(Your assignment) Output every line below exactly.

BEGIN

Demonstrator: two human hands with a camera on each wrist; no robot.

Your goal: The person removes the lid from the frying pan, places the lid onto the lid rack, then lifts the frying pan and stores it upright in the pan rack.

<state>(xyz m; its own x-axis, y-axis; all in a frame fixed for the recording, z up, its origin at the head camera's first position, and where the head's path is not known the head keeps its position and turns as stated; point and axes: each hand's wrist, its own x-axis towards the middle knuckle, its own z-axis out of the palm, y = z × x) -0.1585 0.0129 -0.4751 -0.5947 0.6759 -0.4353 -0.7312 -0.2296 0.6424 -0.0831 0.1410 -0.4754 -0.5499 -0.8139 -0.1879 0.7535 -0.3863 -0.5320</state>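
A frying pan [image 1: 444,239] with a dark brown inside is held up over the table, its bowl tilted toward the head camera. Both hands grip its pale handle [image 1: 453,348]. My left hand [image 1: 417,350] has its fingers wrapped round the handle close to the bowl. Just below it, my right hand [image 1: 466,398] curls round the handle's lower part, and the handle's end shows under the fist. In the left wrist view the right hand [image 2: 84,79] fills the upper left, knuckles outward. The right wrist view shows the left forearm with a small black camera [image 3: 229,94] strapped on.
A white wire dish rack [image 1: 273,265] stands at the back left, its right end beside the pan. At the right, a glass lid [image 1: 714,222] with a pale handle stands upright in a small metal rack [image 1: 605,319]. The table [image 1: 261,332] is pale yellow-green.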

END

(Written response)
Demonstrator: two human hands with a camera on each wrist; no robot.

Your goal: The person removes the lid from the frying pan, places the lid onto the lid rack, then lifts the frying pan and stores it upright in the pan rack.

<state>(xyz m; its own x-axis, y-axis; all in a frame fixed for the recording, z up, its origin at the head camera's first position, and where the head's path is not known the head keeps its position and turns as stated; point and axes: each hand's wrist, its own x-axis towards the middle knuckle, its own z-axis out of the palm, y = z × x) -0.1585 0.0129 -0.4751 -0.5947 0.6759 -0.4353 -0.7312 -0.2296 0.6424 -0.0831 0.1410 -0.4754 -0.5499 -0.8139 -0.1879 0.7535 -0.3863 -0.5320</state>
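A frying pan [image 1: 444,239] with a dark brown inside is held up over the table, its bowl tilted toward the head camera. Both hands grip its pale handle [image 1: 453,348]. My left hand [image 1: 417,350] has its fingers wrapped round the handle close to the bowl. Just below it, my right hand [image 1: 466,398] curls round the handle's lower part, and the handle's end shows under the fist. In the left wrist view the right hand [image 2: 84,79] fills the upper left, knuckles outward. The right wrist view shows the left forearm with a small black camera [image 3: 229,94] strapped on.
A white wire dish rack [image 1: 273,265] stands at the back left, its right end beside the pan. At the right, a glass lid [image 1: 714,222] with a pale handle stands upright in a small metal rack [image 1: 605,319]. The table [image 1: 261,332] is pale yellow-green.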

Work on the exercise is complete.